- _Required work_
Find the word "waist" in the listing. Copy out each line where it occurs.
......
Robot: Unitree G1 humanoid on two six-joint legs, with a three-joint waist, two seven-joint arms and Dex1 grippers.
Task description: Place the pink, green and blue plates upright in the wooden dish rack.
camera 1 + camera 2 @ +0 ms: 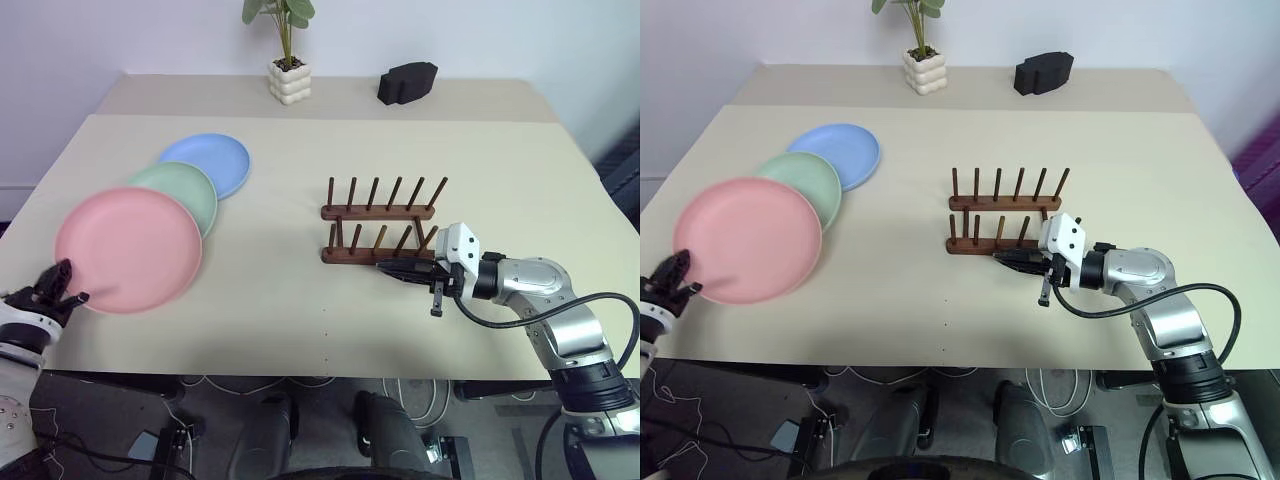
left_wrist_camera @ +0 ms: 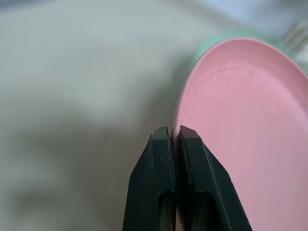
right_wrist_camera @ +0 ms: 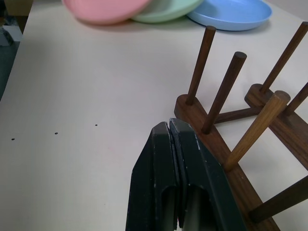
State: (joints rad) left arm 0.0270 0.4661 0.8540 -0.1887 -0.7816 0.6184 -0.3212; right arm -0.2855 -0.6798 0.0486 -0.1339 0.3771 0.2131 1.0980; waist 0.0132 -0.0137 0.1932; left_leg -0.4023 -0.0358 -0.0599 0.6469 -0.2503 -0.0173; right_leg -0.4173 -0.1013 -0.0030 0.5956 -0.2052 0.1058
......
- _Completed task_
Robot: Unitree G1 humanoid on two six-joint legs, with a three-joint waist, two seven-joint arms and Dex1 grippers.
State: (joints rad) left arm 0.0270 0.4661 0.8540 -0.1887 -0.7816 0.6184 -0.3212; right arm -0.2855 -0.6798 0.0486 -0.1339 0.3771 0.2131 1.0980; waist 0.0132 -0.0137 0.1932; left_leg -0.4023 -0.0358 -0.0599 0.6469 -0.2503 -0.0173; right_leg -0.4173 -0.1013 -0.0030 0.5956 -0.2052 0.1058

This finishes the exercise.